En la actualidad, el teatro londinense cuenta con muchos directores prodigio (Sam Mendes, Katie Mitchell, Matthew Warchus, entre otros), pero en los años cuarenta resultaba "inaudito que un director fuera tan joven". Antes de cumplir los veinte, Brook ya estaba dirigiendo en Londres, y a los 22 era director de producciones en el Covent Garden, periodo éste en el que decidió que los cantantes de ópera eran unos pésimos actores.
Añade, a propósito del público: "Inexplicablemente, a los amantes de la ópera no les molesta lo feo, sino lo que se sale de lo común", un sentimiento del que podría hacerse eco Robert Wilson. En una producción de Salomé de 1944, diseñada por Salvador Dalí, Brook tuvo que abandonar el escenario entre abucheos y fue despedido. Desde entonces, nunca ha dejado de ser innovador e iconoclasta.

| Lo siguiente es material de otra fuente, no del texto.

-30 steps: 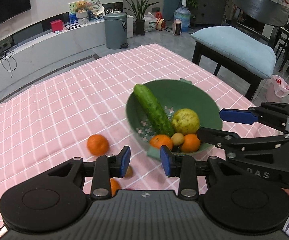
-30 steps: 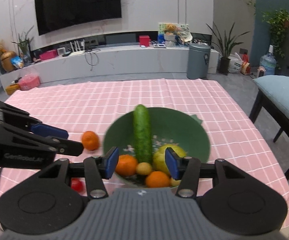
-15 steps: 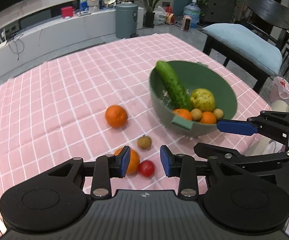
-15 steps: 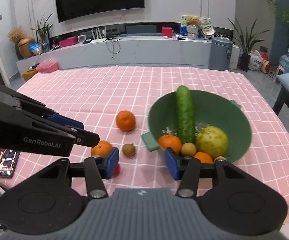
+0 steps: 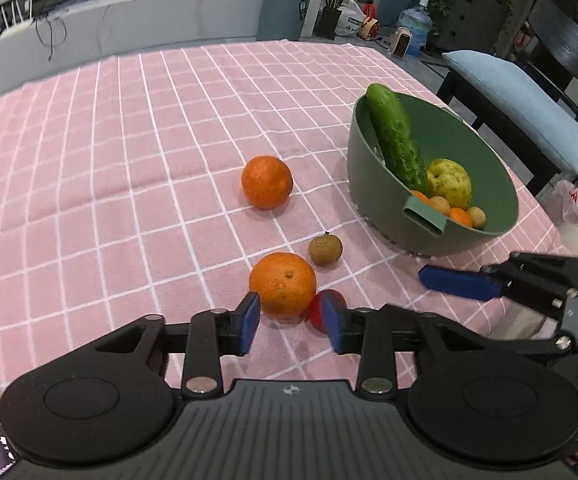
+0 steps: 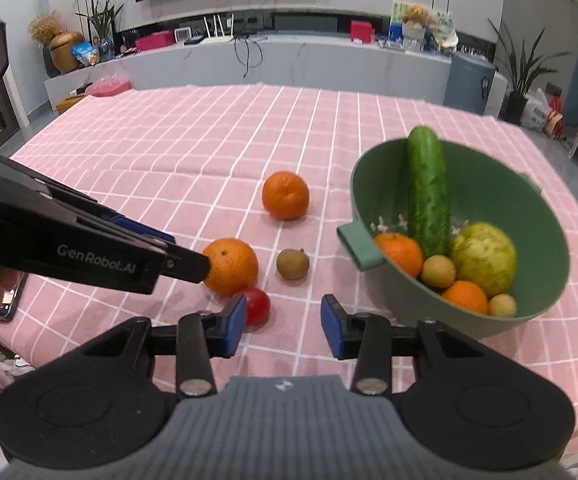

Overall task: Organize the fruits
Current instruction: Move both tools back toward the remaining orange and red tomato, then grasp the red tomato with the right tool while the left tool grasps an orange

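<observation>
A green bowl (image 5: 497,184) (image 6: 537,208) holds a cucumber (image 5: 395,136), a yellow-green pear (image 6: 485,258), small oranges and small brown fruits. On the pink checked cloth lie a near orange (image 5: 283,283) (image 6: 231,266), a far orange (image 5: 267,181) (image 6: 285,195), a small brown fruit (image 5: 325,249) (image 6: 292,264) and a small red fruit (image 5: 317,308) (image 6: 257,305). My left gripper (image 5: 291,326) is open and empty, just short of the near orange. My right gripper (image 6: 283,326) is open and empty, right of the red fruit.
A phone (image 6: 9,300) lies at the table's near left edge. A chair with a blue cushion (image 5: 517,100) stands right of the table. A low cabinet and a grey bin (image 5: 285,10) stand behind it.
Both grippers have pulled back from above the bowl and swung left. The loose fruits on the cloth now lie right in front of them. Both stay open.
</observation>
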Action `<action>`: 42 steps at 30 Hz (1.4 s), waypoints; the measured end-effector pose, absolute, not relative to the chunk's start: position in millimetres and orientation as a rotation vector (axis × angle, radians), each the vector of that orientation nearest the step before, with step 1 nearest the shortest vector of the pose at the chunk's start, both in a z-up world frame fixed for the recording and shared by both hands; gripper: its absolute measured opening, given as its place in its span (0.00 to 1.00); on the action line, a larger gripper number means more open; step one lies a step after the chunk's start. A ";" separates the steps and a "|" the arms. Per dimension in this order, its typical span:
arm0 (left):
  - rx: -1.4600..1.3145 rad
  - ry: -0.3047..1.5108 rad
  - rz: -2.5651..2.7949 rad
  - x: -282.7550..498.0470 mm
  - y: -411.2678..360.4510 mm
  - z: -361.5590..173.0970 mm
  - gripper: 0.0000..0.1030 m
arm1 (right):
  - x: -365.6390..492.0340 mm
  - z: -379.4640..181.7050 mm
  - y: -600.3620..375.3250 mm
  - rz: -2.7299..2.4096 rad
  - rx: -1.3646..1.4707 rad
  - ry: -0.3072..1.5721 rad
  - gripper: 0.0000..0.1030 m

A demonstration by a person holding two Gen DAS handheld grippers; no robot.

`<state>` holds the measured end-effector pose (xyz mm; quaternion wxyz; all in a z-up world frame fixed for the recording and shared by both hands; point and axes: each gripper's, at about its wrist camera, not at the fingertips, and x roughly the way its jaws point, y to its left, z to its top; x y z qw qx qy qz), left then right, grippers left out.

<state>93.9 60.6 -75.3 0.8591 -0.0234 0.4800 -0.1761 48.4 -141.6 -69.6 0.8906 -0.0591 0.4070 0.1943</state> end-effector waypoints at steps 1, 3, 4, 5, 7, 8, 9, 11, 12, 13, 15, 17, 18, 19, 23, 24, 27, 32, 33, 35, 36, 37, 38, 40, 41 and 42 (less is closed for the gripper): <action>-0.058 1.009 -0.367 96.1 60.4 -77.5 0.60 | 51.6 -73.0 -141.9 0.402 -0.113 0.858 0.37; -0.077 1.014 -0.366 100.4 60.6 -82.1 0.61 | 54.0 -77.7 -139.6 0.398 -0.105 0.876 0.37; -0.089 1.019 -0.366 102.7 61.2 -84.9 0.61 | 55.8 -80.5 -138.8 0.398 -0.104 0.886 0.37; -0.099 1.021 -0.363 105.1 61.2 -86.8 0.61 | 57.3 -82.9 -138.5 0.400 -0.103 0.894 0.37; -0.123 1.024 -0.349 109.9 62.4 -92.4 0.61 | 59.4 -87.7 -137.2 0.407 -0.104 0.908 0.37; -0.134 1.025 -0.346 112.3 62.7 -95.6 0.61 | 60.0 -89.7 -136.6 0.412 -0.105 0.914 0.37; -0.143 1.026 -0.345 113.9 63.1 -98.0 0.61 | 60.1 -91.2 -136.0 0.415 -0.107 0.919 0.37; -0.163 1.032 -0.352 117.1 63.2 -102.6 0.61 | 61.9 -93.7 -134.9 0.418 -0.110 0.925 0.37; -0.164 1.032 -0.351 118.2 62.6 -104.4 0.61 | 62.7 -94.8 -134.3 0.419 -0.109 0.928 0.37; -0.159 1.032 -0.347 119.4 61.6 -105.6 0.61 | 63.7 -95.8 -134.1 0.420 -0.106 0.931 0.37; -0.154 1.038 -0.341 121.7 60.5 -108.1 0.60 | 64.9 -96.9 -133.9 0.421 -0.102 0.935 0.37; -0.161 1.040 -0.344 123.4 61.2 -109.8 0.55 | 65.9 -97.5 -134.2 0.426 -0.100 0.935 0.37; -0.170 1.039 -0.353 123.7 62.0 -110.0 0.52 | 66.2 -97.7 -133.6 0.430 -0.100 0.934 0.37; -0.172 1.040 -0.353 123.6 62.6 -110.0 0.51 | 66.5 -98.3 -132.5 0.436 -0.103 0.932 0.37; -0.156 1.030 -0.337 121.8 61.8 -109.1 0.50 | 66.0 -97.4 -129.1 0.451 -0.108 0.926 0.37; -0.144 1.026 -0.326 120.8 62.0 -108.3 0.50 | 66.2 -97.3 -128.6 0.455 -0.108 0.924 0.37; -0.141 1.016 -0.292 118.0 68.3 -104.8 0.50 | 67.3 -98.5 -125.2 0.463 -0.112 0.922 0.37; -0.179 1.004 -0.251 113.6 83.6 -99.8 0.50 | 70.0 -102.2 -118.4 0.472 -0.120 0.924 0.37; -0.184 1.003 -0.245 113.0 85.9 -99.1 0.50 | 70.6 -102.7 -117.6 0.473 -0.123 0.925 0.37; -0.192 1.004 -0.238 112.2 89.1 -98.8 0.50 | 72.1 -103.8 -115.5 0.477 -0.123 0.926 0.37; -0.195 1.005 -0.236 111.5 90.4 -99.0 0.50 | 72.2 -104.0 -114.5 0.478 -0.125 0.926 0.37; -0.196 1.006 -0.235 111.3 90.6 -99.6 0.50 | 72.3 -104.1 -113.4 0.479 -0.129 0.925 0.37; -0.195 1.008 -0.235 110.8 90.2 -100.1 0.50 | 72.2 -104.3 -112.0 0.480 -0.134 0.923 0.37; -0.190 1.010 -0.234 110.1 89.6 -100.4 0.50 | 72.8 -104.5 -110.3 0.484 -0.138 0.922 0.36; -0.188 1.009 -0.233 109.9 88.6 -100.2 0.50 | 73.1 -105.0 -109.7 0.487 -0.137 0.923 0.35; -0.186 1.007 -0.232 109.5 88.6 -99.6 0.50 | 73.2 -105.4 -109.6 0.491 -0.137 0.923 0.31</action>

En su libro nos recuerda que su primer preestreno, una versión gimnástica de El sueño de una noche de verano, fue aparentemente un auténtico desastre. Más adelante, llegó a ser considerada como revolucionaria. Con esa producción y con El rey Lear y Timon of Athens, abandonó cualquier convención shakespeariana. Con sus adaptaciones (como la de El hombre que..., basada en el trabajo de Oliver Sacks), se adentró en un campo inexplorado, transformando textos en prosa en originales experiencias teatrales.
Sus retratos de actores (especialmente los de Laurence Olivier, John Gielgud y Paul Scotfield) son descripciones inestimables. Después de haber tenido un roce con Olivier a propósito de la película The Beggar"s Opera, dio por sentado que jamás volverían a trabajar juntos. Luego se encontró a sí mismo dirigiéndole sobre el escenario en Titus Andronicus y se dio cuenta de que, si seguían caminos paralelos, podían ser socios creativos. En el plano humano, su relación fue siempre tensa (Olivier era, según dice, "un hombre extrañamente oculto"), a diferencia de la que mantuvo con Gielgud, al que admira por su "sentido intuitivo de la calidad", un rasgo que Gielgud comparte con Brook.
Cierra su libro con el pesar de no haber sabido expresar con claridad lo que le ha guiado en todos estos años. "No saber no significa resignarse", dice. "Es una puerta abierta al asombro".